Data extract:
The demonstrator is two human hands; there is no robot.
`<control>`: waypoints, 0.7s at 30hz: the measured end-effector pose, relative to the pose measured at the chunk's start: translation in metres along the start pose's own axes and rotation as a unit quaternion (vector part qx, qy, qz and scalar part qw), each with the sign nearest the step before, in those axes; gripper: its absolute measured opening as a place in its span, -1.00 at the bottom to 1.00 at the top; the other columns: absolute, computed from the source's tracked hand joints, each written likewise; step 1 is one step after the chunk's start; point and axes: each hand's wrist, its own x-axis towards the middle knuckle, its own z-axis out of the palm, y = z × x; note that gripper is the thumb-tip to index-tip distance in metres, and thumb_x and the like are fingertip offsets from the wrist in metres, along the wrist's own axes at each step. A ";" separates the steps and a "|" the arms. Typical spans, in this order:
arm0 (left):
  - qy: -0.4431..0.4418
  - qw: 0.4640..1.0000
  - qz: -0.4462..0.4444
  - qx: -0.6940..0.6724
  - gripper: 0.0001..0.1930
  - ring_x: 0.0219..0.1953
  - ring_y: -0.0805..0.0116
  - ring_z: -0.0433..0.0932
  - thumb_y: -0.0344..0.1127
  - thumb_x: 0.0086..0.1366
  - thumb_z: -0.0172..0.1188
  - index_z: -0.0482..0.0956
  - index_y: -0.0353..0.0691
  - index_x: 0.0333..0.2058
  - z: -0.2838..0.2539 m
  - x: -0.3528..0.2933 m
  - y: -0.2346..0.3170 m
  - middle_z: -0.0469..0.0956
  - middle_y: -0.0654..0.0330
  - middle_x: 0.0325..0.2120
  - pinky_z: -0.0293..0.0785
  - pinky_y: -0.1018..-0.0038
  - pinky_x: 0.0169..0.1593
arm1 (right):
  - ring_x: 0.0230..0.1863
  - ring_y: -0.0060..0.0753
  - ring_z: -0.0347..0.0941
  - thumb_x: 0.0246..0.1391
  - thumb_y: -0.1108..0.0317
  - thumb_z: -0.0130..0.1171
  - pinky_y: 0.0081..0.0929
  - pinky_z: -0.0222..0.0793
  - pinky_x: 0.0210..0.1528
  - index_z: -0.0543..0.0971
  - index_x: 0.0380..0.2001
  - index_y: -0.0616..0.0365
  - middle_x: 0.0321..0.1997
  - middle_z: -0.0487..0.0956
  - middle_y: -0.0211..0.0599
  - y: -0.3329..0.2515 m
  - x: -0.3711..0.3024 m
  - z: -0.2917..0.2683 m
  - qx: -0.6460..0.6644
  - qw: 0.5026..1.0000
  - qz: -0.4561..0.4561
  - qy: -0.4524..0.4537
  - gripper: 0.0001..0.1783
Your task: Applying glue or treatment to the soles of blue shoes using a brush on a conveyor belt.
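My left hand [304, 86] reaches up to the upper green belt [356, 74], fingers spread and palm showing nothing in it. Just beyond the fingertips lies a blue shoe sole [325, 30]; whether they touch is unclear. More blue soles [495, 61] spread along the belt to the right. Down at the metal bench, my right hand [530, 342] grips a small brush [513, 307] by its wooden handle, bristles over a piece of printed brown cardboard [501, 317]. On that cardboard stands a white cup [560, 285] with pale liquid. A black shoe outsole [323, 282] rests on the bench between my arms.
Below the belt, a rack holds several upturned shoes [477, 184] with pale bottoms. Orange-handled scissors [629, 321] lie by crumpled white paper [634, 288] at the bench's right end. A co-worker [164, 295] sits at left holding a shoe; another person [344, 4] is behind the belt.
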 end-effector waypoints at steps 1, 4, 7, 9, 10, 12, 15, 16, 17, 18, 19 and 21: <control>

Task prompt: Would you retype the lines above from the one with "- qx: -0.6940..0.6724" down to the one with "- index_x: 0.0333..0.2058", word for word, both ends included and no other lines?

Solution:
  - qx: -0.6940..0.6724
  - gripper: 0.0001..0.1930
  - ring_x: 0.0219..0.1953
  - ring_y: -0.0805..0.0116
  - ring_z: -0.0433..0.0932
  - thumb_y: -0.0344..0.1127
  - thumb_x: 0.0086..0.1366
  - thumb_z: -0.0172..0.1188
  - index_z: -0.0482..0.0956
  - index_y: -0.0353..0.0691
  - index_x: 0.0333..0.2058

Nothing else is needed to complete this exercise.